Cyprus loco Euro-problem gone wild

I was reviewing World War I history with my son yesterday.

The global-scale conflict started with the assassination of Archduke Franz Ferdinand, heir to the Austro-Hungarian throne, on June 28, 1914.  This event set in motion a series of diplomatic incidents that led inexorably to the outbreak of war in Europe within a few weeks.

Then I began contemplating the possible repercussions of the Cyprus bank bailout, and asked my San Diego compatriot and economics expert W.C. Varones for his opinion on its impact on the world economy.  He says:

The new deal in Cyprus is fairer to insured depositors, but just having floated the idea of deposit confiscation will do permanent damage to faith in the financial system.  Cyprus will be a wreck when the banks open and Societe Generale, a major French bank, is already calling for a depression there.  And anyone with money over the insured limit in Spain, Greece, Portugal, or Italy would be crazy not to pull it out now.  Heck, I’d be nervous about money even under the insured limit.

To underscore his thoughts, Varones offers a piece from the Economist with the following quote from Jeroen Dijsselbloem, the Dutch finance minister and head of the “Eurogroup” of euro-zone finance ministers:

A rescue programme agreed for Cyprus on Monday represents a new template for resolving euro zone banking problems and other countries may have to restructure their banking sectors…

This new template will surely have rich Spaniards, wealthy Italians, and other EU citizens considering their options, in terms of moving money in excess of deposit guarantee limits elsewhere.

The reminded me of a scene from a “South Park” episode that seems most apt.

In fact, Tyler Durden of Zero hedge notes that Cyprus serves as a reminder that a bank deposit is not risk-free (hat-tip Ed Driscoll).

  1. A deposit in a bank is not a riskless form of saving.We may not see eye to eye with the FT’s Martin Wolf on many aspects of modern economics and central banking in particular, but he described banks well last week:
  2. Banks are not vaults. They are thinly capitalised asset managers that make a promise– to return depositors’ money on demand and at par– that cannot always be kept without the assistance of a solvent state.”
  3. When states become insolvent, the piper must ultimately be paid. Fatal, embarrassing insolvency is not a problem that can be perpetually or painlessly deferred.

Cyprus matters..because the inept handling of its crisis last week threw one facet of modern banking into sharp relief: if a deposit guarantee is seen to be fraudulent or sufficiently fragile to be easily smashed by politicians, then confidence in banks, and in unbacked paper currency itself, will be vulnerable to an unpredictable run.

Frankly, a run on Cypriot banks seems inevitable, which is why they are now closed until Thursday  — giving the regular people time to embrace the levy and understand all the awesome goodness in the new bailout plan.
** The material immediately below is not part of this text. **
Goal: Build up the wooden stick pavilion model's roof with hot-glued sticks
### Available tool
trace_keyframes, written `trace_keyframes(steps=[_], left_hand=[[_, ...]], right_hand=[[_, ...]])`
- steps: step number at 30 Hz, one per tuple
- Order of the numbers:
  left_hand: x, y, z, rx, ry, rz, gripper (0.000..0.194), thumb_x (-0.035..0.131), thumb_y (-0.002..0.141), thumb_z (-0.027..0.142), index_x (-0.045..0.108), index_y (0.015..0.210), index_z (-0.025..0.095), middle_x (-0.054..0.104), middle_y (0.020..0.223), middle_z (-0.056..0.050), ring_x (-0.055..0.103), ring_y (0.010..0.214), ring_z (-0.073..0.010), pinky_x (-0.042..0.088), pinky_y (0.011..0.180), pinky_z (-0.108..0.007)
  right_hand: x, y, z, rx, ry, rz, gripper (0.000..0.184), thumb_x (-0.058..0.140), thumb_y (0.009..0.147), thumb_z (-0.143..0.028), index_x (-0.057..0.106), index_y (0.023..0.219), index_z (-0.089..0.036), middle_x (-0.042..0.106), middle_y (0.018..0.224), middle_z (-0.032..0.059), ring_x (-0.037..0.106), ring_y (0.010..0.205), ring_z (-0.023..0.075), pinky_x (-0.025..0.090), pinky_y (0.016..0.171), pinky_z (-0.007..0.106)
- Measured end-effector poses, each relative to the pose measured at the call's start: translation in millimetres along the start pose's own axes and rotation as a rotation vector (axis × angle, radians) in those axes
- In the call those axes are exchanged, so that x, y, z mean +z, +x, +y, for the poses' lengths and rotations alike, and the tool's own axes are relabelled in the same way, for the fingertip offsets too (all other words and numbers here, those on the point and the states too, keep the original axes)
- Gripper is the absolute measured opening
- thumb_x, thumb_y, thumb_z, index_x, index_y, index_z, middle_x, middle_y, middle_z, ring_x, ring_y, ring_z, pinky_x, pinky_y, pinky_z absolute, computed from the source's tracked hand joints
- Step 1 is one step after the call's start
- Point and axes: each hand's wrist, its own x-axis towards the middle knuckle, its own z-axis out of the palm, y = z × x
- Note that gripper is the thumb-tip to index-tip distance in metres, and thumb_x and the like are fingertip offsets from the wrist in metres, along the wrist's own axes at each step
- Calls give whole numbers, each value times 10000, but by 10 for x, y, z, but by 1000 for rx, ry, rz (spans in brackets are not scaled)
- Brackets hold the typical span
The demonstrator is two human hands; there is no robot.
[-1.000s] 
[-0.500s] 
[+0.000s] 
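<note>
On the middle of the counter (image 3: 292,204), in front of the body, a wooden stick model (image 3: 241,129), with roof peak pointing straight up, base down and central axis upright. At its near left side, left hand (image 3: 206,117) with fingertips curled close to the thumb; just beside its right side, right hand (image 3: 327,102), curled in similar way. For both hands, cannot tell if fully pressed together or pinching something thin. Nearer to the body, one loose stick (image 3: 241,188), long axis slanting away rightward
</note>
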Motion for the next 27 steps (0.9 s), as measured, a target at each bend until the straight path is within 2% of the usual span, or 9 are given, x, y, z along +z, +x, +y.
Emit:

What is the impact here? As Professor Jacobson noted, the American stock markets fell in response.  And I would like to note that Varones was one of the first to opine that our government’s manipulation of interest rates has led to something resembling confiscation in this country already.
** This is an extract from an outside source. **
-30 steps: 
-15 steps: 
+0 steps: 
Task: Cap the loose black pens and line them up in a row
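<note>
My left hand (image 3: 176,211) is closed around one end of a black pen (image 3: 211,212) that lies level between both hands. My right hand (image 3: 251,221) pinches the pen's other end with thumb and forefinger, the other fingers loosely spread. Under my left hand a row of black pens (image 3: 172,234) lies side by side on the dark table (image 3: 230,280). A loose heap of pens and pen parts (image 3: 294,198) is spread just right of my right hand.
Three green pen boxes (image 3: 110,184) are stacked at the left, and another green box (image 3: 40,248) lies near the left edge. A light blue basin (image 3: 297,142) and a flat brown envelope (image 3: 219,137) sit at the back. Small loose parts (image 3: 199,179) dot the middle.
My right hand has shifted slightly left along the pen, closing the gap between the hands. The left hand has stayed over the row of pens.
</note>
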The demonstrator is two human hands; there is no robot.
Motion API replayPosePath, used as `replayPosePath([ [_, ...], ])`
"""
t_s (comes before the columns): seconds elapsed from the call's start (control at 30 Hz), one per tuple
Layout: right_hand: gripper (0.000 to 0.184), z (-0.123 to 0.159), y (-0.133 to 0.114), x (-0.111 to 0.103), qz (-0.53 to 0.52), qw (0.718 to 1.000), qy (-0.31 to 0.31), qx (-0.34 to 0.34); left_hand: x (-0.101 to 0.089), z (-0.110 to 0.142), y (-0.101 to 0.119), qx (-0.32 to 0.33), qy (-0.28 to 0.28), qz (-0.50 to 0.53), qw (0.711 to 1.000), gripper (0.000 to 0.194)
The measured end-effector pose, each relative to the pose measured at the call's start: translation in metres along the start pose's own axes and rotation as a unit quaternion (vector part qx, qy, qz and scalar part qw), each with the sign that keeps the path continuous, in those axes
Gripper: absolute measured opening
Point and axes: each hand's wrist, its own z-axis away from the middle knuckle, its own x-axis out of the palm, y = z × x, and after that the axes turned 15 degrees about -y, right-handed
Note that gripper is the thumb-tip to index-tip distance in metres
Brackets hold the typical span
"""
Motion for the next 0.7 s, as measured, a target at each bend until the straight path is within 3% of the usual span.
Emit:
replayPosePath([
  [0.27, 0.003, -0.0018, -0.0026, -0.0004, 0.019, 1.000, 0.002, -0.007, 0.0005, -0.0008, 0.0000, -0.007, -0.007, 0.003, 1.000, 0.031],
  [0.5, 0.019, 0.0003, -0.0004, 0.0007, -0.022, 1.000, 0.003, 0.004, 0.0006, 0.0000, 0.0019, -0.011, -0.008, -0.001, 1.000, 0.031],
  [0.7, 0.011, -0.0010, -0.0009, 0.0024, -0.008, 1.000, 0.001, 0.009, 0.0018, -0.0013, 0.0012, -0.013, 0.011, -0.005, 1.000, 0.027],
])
Finally, the Russians cannot be pleased that the accounts of their citizens were trimmed more severely by this solution.  The following statement from Dimitry Afanasiev, chairman of a law firm in Moscow, brings to mind another famous global war:

“These people thought their savings were safe in the EU and now they are caught in the pincers of the German blitzkrieg, with Cyprus unable and Russia unwilling to protect them,” he said.

I suspect, like the1914 assassination in Sarajevo, its going to take the world a few weeks to process the consequences of the Cyprus plans.